La société américaine Pacific Gas & Electric Company est une autre entreprise qui s’est engagée à réduire les émissions de ses clients et à enregistrer ses objectifs en matière de portée 4. Dans leur rapport sur la stratégie climatique 2022, l’entreprise décrit ses objectifs de portée 4, estimant qu’elle évitera environ 2,5 millions de tonnes de CO2e d’ici à 2030 en convertissant de manière proactive les clients des combustibles à forte intensité de carbone au gaz naturel.
💡 Dans les rapports, les émissions économisées et évitées ne doivent pas être soustraites des émissions réelles. Au lieu de cela, les entreprises peuvent utiliser une approche par ratio, en déclarant les émissions de portées 1, 2 et 3 par rapport aux émissions évitées.

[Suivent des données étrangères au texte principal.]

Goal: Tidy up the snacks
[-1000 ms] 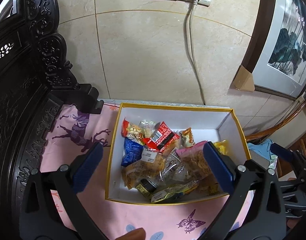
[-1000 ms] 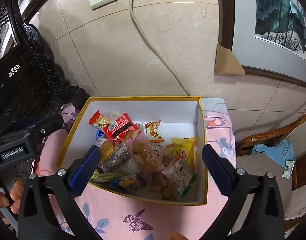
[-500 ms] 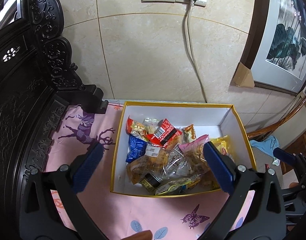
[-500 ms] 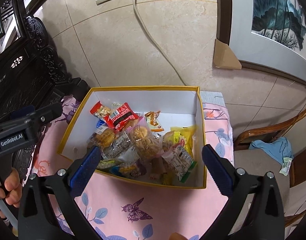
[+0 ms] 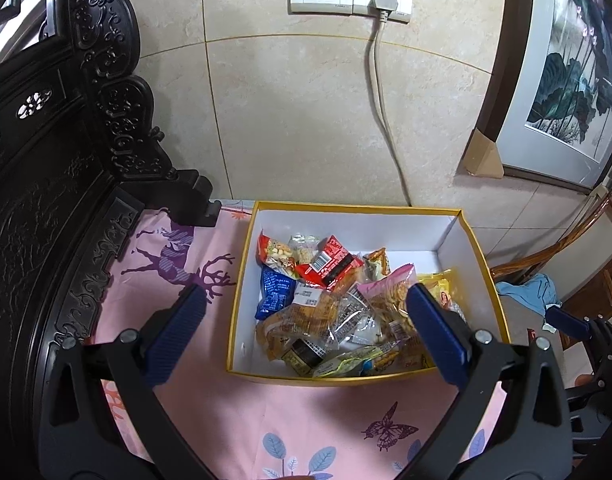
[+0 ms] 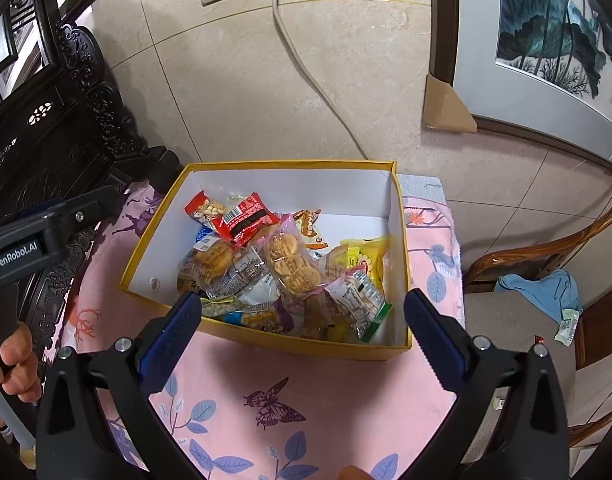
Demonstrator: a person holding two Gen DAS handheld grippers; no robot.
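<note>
A yellow-rimmed white box (image 5: pixel 347 220) (image 6: pixel 290 184) sits on a pink cloth and holds several snack packets: a red packet (image 5: pixel 329 266) (image 6: pixel 246 222), a blue packet (image 5: pixel 274 294), a clear bag of round biscuits (image 6: pixel 292 266) and a yellow packet (image 6: pixel 365 258). My left gripper (image 5: pixel 306 312) is open and empty, above the box's near side. My right gripper (image 6: pixel 302 312) is open and empty, above the box's near edge. The left gripper's body (image 6: pixel 34 236) shows at the left of the right wrist view.
Dark carved wooden furniture (image 5: pixel 46 184) stands left of the cloth. A tiled wall with sockets and a plugged cable (image 5: pixel 379 92) is behind. A framed painting (image 6: pixel 545 48) leans at the right. A wooden chair with a blue cloth (image 6: pixel 541 288) is to the right.
Both grippers have drawn back and up from the box, which now looks smaller and farther. Both stay open and empty. The snacks have not moved.
</note>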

Bien sûr, l’avantage d’un manque de normalisation lorsqu’il s’agit de calculer et de rendre compte de vos émissions de portée 4 est que, tant que vous assurez la transparence de vos méthodologies, que vous détaillez la façon dont elles sont auditées et que vous présentez vos chiffres annuels, vous ne pouvez pas vraiment vous tromper. En effet, en mettant l’accent sur vos réalisations en matière de réduction des émissions, vous ne soutenez pas seulement vos propres efforts, mais vous incitez également les autres à procéder à leurs propres réductions. De plus, en faisant connaître vos émissions de portée 4, vous aiderez les parties prenantes à faire des choix plus éclairés et plus respectueux de l’environnement, ce qui contribuera à susciter des changements positifs, à façonner des industries plus durables et à ouvrir la voie à une planète plus saine.
* Remarque : Selon la norme en matière d’émissions nettes zéro de la SBTi, les émissions de portée 4 ne peuvent pas être utilisées pour compenser ou réduire les émissions de portées 1, 2 et 3, et doivent donc être exclues du rapport de carboneutralité.